Google launched Switch Access in 2015 for Android which allows people with limited dexterity to navigate seamlessly over their devices. The users can use adaptive buttons that are also referred to as physical switches. Camera Switches is a new feature in the Switch Access menu that converts your phone’s camera into a new type of switch that can detect facial gestures. You can use eye movements and facial gestures to navigate your phone.

You can choose from these six gestures to move between items on your screen: look left, look right, look up, raise eyebrows, smile, or open your mouth. You can also assign gestures to go back to your home screen and open notifications. These features immensely benefit people with speech and motor impairments.  

Project Activate

This is a new Android application that allows people to use facial gestures to quickly activate customized actions. With a single gesture, you can send a text, play audio or make a phone call. Google has worked with people with speech and motor impairments to launch these accessibility features. The app can be downloaded from Play Store and can also help seniors navigate their phones effortlessly.  

Simplifying the interface

Rather than modifying individual settings, you can revamp your Android phone thereby making it easier to navigate. This is because the android operating system supports launchers that can reskin the entire surface including the settings menu, the app drawer, and the home screen. These assist seniors by providing streamlined options and menus, bright colors, and large text for easy readability.  

Enable voice control

Although there are magnifiers and other options available for improving readability and navigation on your phone, voice controls assist people who have lost manual dexterity. All phones these days come with a voice-controlled digital assistant. Google Assistant is usually built right into your Android device. If it isn’t, then you can download it from Google Play. You can launch a voice command by just saying “Hey Google” on Android. 

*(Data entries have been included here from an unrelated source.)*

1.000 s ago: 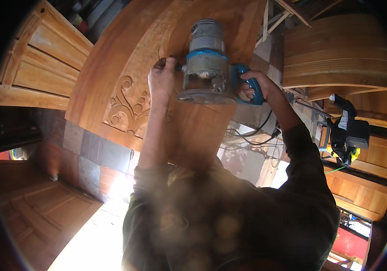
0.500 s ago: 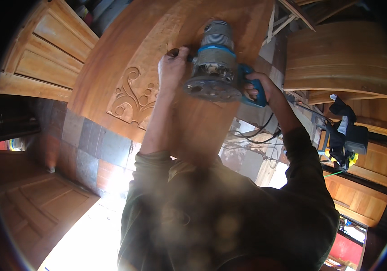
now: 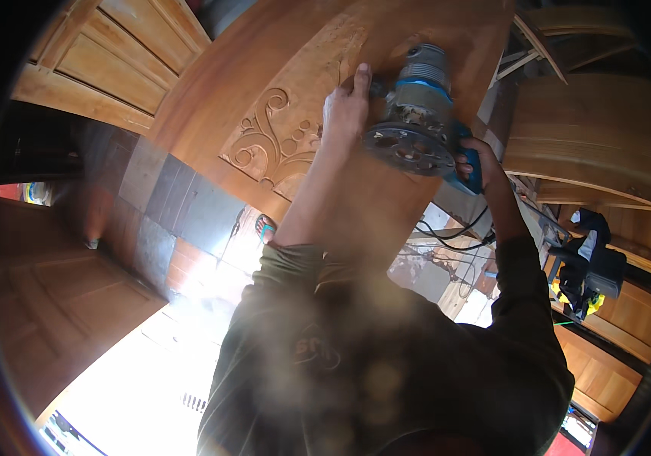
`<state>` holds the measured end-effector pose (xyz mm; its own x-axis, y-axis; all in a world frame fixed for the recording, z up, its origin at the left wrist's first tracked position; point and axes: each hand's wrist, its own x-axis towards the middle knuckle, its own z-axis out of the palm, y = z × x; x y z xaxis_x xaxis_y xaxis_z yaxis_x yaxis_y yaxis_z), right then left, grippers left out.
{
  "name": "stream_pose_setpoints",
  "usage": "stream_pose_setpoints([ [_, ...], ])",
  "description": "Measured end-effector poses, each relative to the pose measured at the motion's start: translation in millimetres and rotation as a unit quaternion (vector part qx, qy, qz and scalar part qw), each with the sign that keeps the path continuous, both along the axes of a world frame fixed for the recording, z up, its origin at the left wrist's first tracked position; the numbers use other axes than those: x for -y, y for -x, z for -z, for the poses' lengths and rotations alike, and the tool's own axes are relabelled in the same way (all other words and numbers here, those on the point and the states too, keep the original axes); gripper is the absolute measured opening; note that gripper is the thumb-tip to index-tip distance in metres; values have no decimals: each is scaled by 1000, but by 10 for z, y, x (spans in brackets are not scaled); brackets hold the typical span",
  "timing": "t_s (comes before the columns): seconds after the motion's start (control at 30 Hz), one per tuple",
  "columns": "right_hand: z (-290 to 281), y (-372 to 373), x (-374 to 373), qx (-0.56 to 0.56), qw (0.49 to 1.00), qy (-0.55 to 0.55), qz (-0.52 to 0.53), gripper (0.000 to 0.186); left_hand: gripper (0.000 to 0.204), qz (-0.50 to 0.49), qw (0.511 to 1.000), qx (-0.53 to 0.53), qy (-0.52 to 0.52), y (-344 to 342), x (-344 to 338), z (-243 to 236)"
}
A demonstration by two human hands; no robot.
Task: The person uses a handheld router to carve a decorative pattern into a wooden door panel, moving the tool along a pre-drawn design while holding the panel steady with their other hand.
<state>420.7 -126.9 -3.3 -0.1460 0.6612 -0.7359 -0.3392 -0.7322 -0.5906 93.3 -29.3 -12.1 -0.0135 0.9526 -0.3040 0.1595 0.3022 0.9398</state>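
A router (image 3: 425,95) with a grey metal motor housing, a blue ring and a round holed base plate (image 3: 409,149) is held over a large wooden panel (image 3: 371,220). It is tilted, so the underside of the base shows; the bit is too small to make out. My left hand (image 3: 347,110) is closed round the dark knob on the router's left side, thumb on top. On the other side, my right hand (image 3: 480,162) grips the blue D-shaped handle (image 3: 468,176). Left of the router, the panel bears a carved scroll relief (image 3: 268,148).
Black cables (image 3: 455,242) hang right of the panel. A panelled door (image 3: 112,68) stands at the far left, another (image 3: 67,304) nearer. Curved boards (image 3: 588,121) and a black bag (image 3: 603,273) are on the right. My sandalled foot (image 3: 265,226) is on the tiled floor (image 3: 181,197).
The view has shifted, so the panel and surroundings sit further right in the picture. Both hands keep their hold on the router, whose base underside shows more. A sandalled foot has come into sight.
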Motion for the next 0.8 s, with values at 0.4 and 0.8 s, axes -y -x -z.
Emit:
stream_pose_setpoints([
  [0.4,38,-43,80,34,998,-14,43,24,44,108,819,-493,-272,1535,1407,336],
  [0.8,114,157,133,144,971,-182,65,44,52,99,833,-481,-257,1655,1492,486],
])
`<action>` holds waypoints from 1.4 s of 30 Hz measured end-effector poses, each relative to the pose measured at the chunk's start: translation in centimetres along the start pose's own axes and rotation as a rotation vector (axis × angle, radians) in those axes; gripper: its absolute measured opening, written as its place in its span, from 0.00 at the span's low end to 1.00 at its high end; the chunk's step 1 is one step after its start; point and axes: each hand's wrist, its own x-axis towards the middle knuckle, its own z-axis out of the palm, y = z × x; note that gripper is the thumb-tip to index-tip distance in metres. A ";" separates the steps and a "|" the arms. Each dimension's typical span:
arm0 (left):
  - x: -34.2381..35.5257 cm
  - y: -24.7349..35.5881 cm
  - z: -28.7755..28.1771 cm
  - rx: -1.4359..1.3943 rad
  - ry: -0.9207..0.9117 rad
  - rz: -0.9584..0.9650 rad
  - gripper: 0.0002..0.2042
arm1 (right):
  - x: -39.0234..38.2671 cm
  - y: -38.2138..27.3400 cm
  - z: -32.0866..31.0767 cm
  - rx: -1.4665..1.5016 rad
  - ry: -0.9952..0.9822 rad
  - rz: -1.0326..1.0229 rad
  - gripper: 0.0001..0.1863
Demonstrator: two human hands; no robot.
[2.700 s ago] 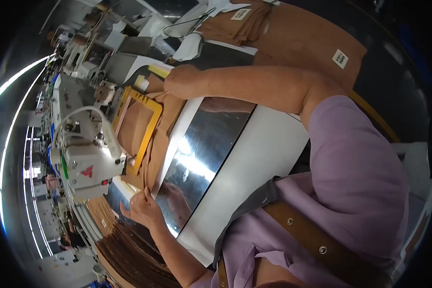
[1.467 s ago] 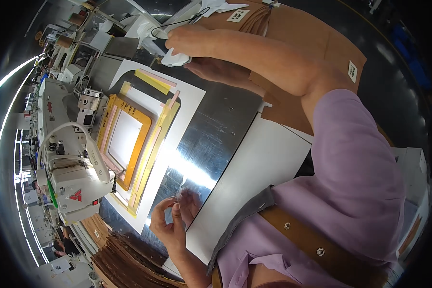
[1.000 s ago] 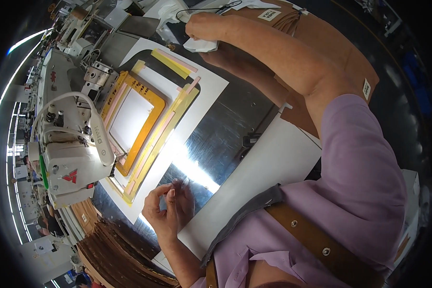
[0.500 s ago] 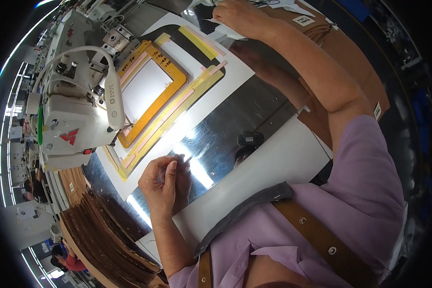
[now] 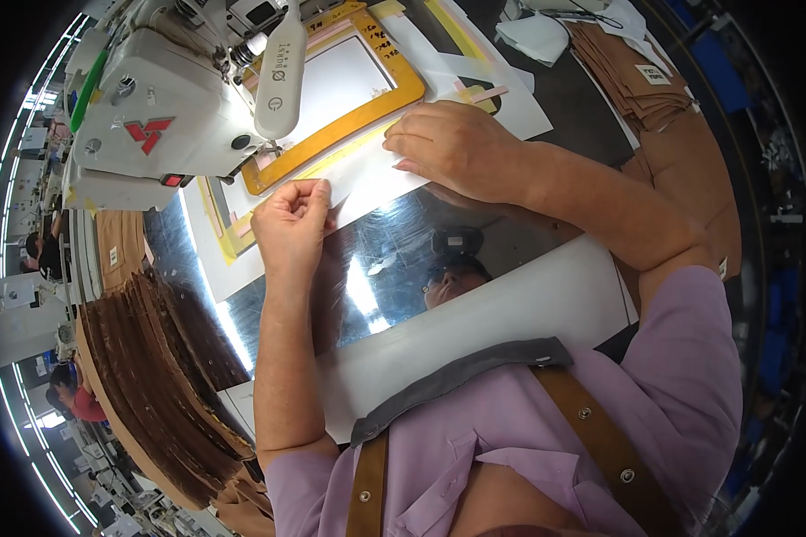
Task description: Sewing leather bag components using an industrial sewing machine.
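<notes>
My left hand (image 5: 291, 219) hovers at the front edge of the white sheet, thumb and fingers pinched together; whatever sits in the pinch is hidden. To its right, my right hand (image 5: 461, 148) bends over the same sheet with its fingers closed and pointing left, and I cannot make out what they hold. Beyond both hands lies an orange frame (image 5: 340, 125) around a white panel, under the head of a white sewing machine (image 5: 166, 116). Yellow and pink tape strips (image 5: 358, 143) run along the template beneath the frame.
Stacked dark brown pieces (image 5: 143, 376) stand on the left. Lighter brown pieces (image 5: 618, 80) lie at the far right, beside a folded white cloth (image 5: 533, 38). A shiny metal tabletop (image 5: 376, 259) spreads before me, with a white board (image 5: 475, 331) along its near edge.
My right hand has come back from the far right of the table to the template. My left hand has moved forward toward the frame. The view has shifted.
</notes>
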 end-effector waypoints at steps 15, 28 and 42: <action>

To enable the feature, you can access Settings>Google>Settings for Google apps > Search, Assistant & Voice > Settings > Google Assistant. In this menu, you need to select Hey Google & Voice Match to train your phone to recognize your voice.

Smart Sound Amplification 

Have you ever been in a loud room with lots of background noise that you couldn’t hear your phone ringing? Do you want to listen to an important speech or piece of news more clearly? This is when you can benefit from using a Sound Amplifier feature. This option allows you to minimize the background noise while amplifying the actual sound you want to hear. This feature is preinstalled and can immensely benefit seniors.  

Bigger fonts

Do you squint while reading text on your fancy phone screen? If the font is too small and uncomfortable to read, then it is time to benefit from using a few built-in options on your Android phone. Head to the Accessibility section from Settings and select “Display size and text option” or “visibility enhancements”. You can conveniently adjust the font size, display size, and bold text thereby making it a lot easier to read what is being displayed on your phone screen.   

Android accessibility suite also comes with a magnification option that makes it easier to zoom into specific areas of your screen thereby making them larger.  If you check through the settings, you can turn the magnifier on and off with just a triple-tap on your screen. This makes it easier to turn on the feature whenever you feel like using it.